■ TO DO ■
Every line in the data below that includes "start" belongs in the answer, copied as it stands.

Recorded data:
+++++

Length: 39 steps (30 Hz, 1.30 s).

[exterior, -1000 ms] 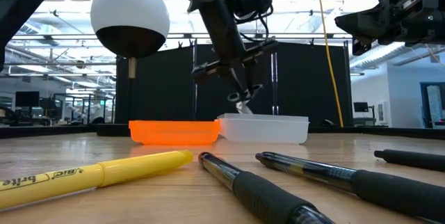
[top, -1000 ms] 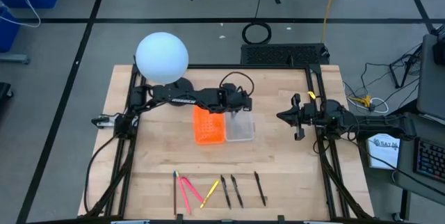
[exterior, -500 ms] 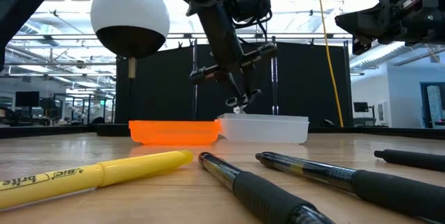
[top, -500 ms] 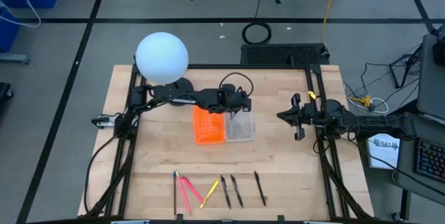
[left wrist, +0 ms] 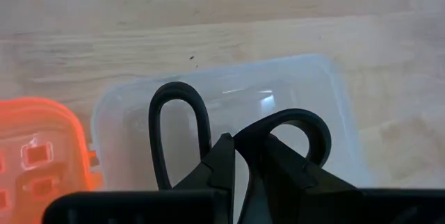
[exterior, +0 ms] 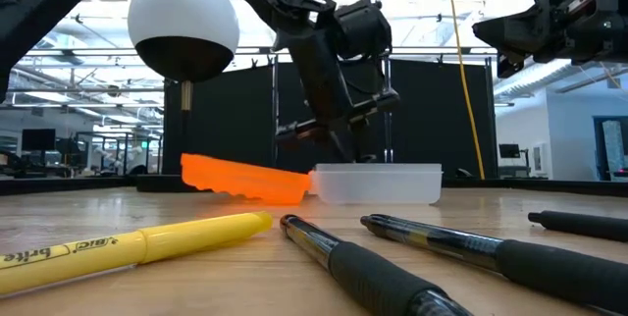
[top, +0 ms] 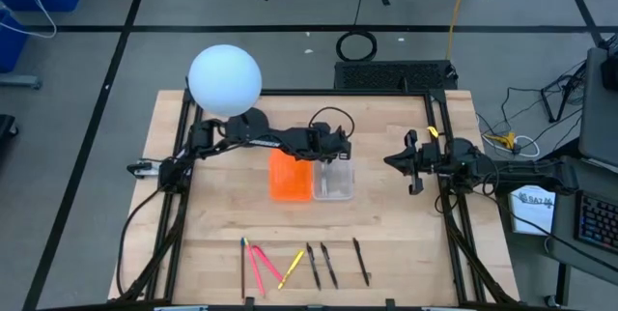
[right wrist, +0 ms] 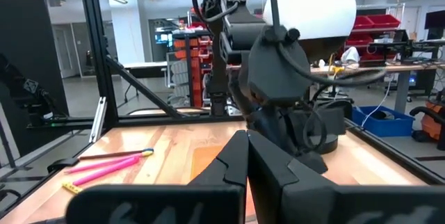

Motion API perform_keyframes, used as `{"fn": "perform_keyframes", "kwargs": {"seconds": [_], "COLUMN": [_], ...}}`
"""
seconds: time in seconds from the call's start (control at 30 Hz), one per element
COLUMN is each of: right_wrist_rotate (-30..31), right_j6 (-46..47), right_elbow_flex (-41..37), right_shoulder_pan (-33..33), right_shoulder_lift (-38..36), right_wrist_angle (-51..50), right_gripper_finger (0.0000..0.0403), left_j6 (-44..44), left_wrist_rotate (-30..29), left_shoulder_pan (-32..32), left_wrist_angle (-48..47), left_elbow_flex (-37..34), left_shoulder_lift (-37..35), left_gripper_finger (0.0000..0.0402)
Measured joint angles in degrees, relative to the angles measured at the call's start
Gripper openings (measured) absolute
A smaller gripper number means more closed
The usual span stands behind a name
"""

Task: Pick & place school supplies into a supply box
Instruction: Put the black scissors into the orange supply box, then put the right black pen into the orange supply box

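**Scissors held over the clear box**

Right at the fingertips, I saw the left gripper [left wrist: 240, 156] pinched together on the scissors [left wrist: 182, 130], its two dark fingers [left wrist: 217, 165] meeting at the neck between the black handle loops. Both loops hung over the floor of the supply box [left wrist: 323, 92]; whether they touched it I could not tell.

From overhead, the left gripper [top: 333, 149] sat at the 12 o'clock end of the supply box [top: 332, 182], with the arm running back toward 9 o'clock. Touching the box on its 9 o'clock side lay the orange tray [top: 289, 178]. From table height that tray [exterior: 245, 177] looked tilted, its far end raised, beside the level box [exterior: 378, 183].

Out toward 3 o'clock, the right gripper [top: 412, 164] hung apart from the box, its fingers [right wrist: 233, 161] closed together and holding nothing.

Along the 6 o'clock edge of the table [top: 406, 234] lay the loose supplies in a row: two pink pens [top: 257, 265], a yellow pen [top: 290, 267] and three dark pens [top: 330, 264].
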Motion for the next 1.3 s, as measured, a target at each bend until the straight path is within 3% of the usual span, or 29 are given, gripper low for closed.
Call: {"fn": "perform_keyframes", "kwargs": {"seconds": [0.23,0.47,0.53,0.67,0.73,0.83,0.93,1.1,1.17,1.3], "right_wrist_rotate": [-0.01,0.00,-0.02,-0.02,-0.04,-0.04,-0.02,-0.02,-0.02,0.02], "right_j6": [0.01,0.01,0.02,0.02,0.13,0.03,-0.73,-3.01,-2.29,-1.31], "right_elbow_flex": [0.02,0.02,0.02,0.02,0.02,0.02,0.02,0.02,0.02,0.02], "right_shoulder_pan": [0.01,0.01,0.01,0.00,0.00,0.00,0.00,0.00,0.00,0.00], "right_shoulder_lift": [0.20,0.20,0.20,0.22,0.24,0.25,0.26,0.26,0.24,0.24], "right_wrist_angle": [-0.02,-0.07,-0.08,-0.21,-0.48,-1.12,-3.16,-5.48,-5.27,-4.83], "right_gripper_finger": [0.0000,0.0000,0.0000,0.0000,0.0000,0.0000,0.0000,0.0000,0.0000,0.0000], "left_j6": [-0.56,3.73,7.42,16.18,17.20,17.52,16.93,15.41,16.96,23.17], "left_wrist_rotate": [0.61,3.77,6.43,17.90,18.64,11.56,-1.50,-19.96,-23.68,-22.65], "left_shoulder_pan": [0.00,-0.22,-0.26,-0.88,-2.71,-6.61,-11.51,-21.07,-24.70,-30.17], "left_wrist_angle": [0.55,0.72,0.32,-4.77,-9.99,-18.30,-27.89,-42.27,-45.60,-44.42], "left_elbow_flex": [0.00,-0.04,0.05,0.48,0.48,0.48,0.53,0.36,-1.08,-8.84], "left_shoulder_lift": [0.00,-1.39,-3.93,-12.39,-17.51,-26.45,-35.90,-45.87,-48.22,-53.08], "left_gripper_finger": [0.0145,0.0174,0.0175,0.0176,0.0176,0.0175,0.0154,0.0050,0.0014,0.0009]}}
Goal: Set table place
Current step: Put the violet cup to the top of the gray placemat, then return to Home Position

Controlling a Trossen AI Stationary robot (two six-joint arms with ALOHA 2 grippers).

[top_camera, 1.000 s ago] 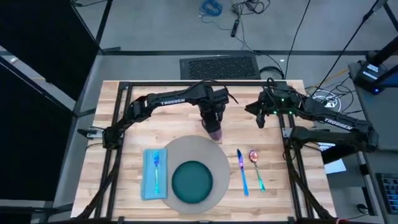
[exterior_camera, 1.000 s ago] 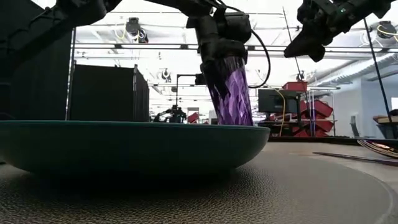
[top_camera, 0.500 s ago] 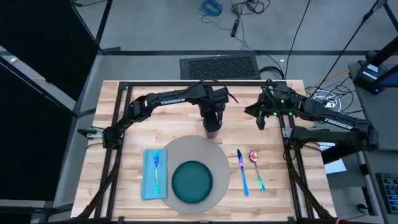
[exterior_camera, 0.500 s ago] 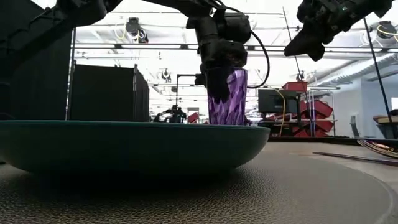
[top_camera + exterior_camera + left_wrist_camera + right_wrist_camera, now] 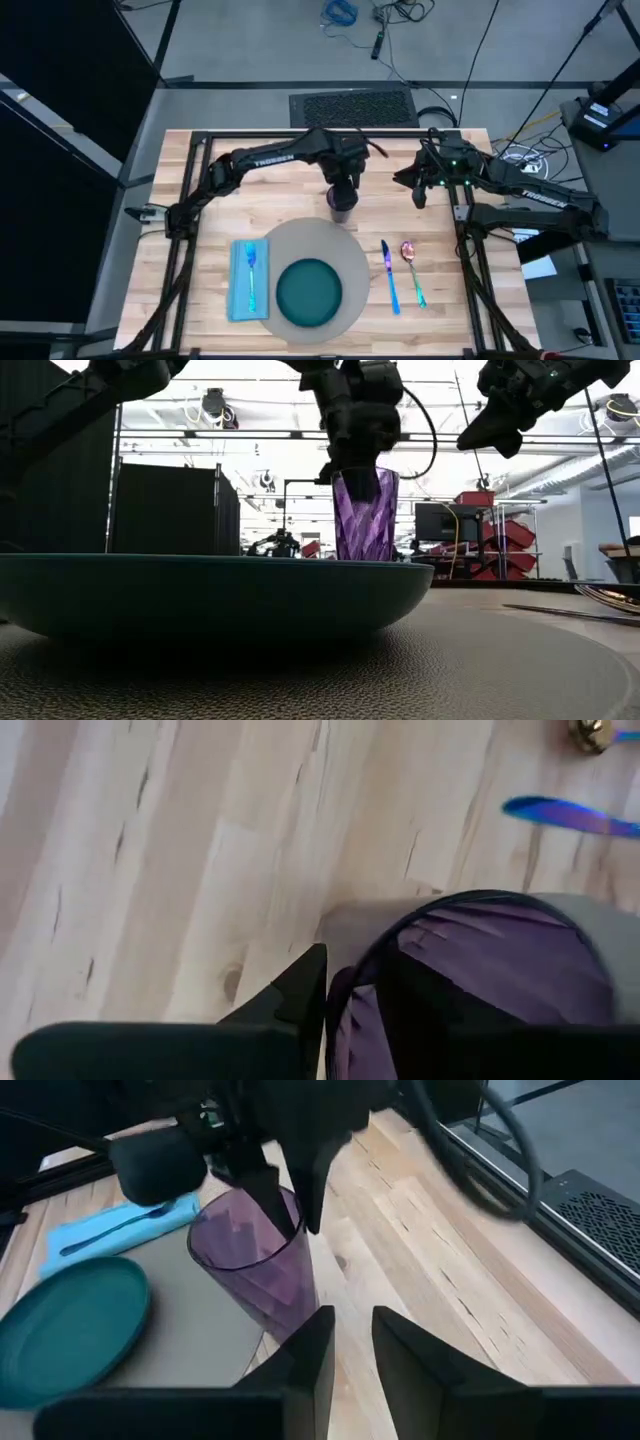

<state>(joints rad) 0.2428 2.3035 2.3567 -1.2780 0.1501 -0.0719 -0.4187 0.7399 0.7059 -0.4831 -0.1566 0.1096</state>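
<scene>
From the near edge of the surface (image 5: 180, 330), the setting looks almost finished. The teal plate (image 5: 309, 292) sits in the middle of the round grey mat (image 5: 355, 262), with a blue fork (image 5: 251, 272) laid on the light blue napkin (image 5: 240, 295) on one side and the blue knife (image 5: 388, 276) and pink-bowled spoon (image 5: 411, 266) on the other, handles towards the diner.

Beyond the plate, the purple cup (image 5: 365, 515) stands upright at the mat's far edge, where a drink belongs. The left claw (image 5: 341, 190) hangs directly above it, one finger dipping inside the rim and one outside. It grips the wall by a pinch, though I judge the cup already rests on its base.

Farther off and to the side, the right claw (image 5: 415, 192) waits in the air, fingers parted, clear of everything.
</scene>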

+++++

■ TASK RESULT ■
seconds: time in seconds from the call's start (control at 30 Hz), one per element
Measured joint angles in degrees, relative to the angles measured at the call's start

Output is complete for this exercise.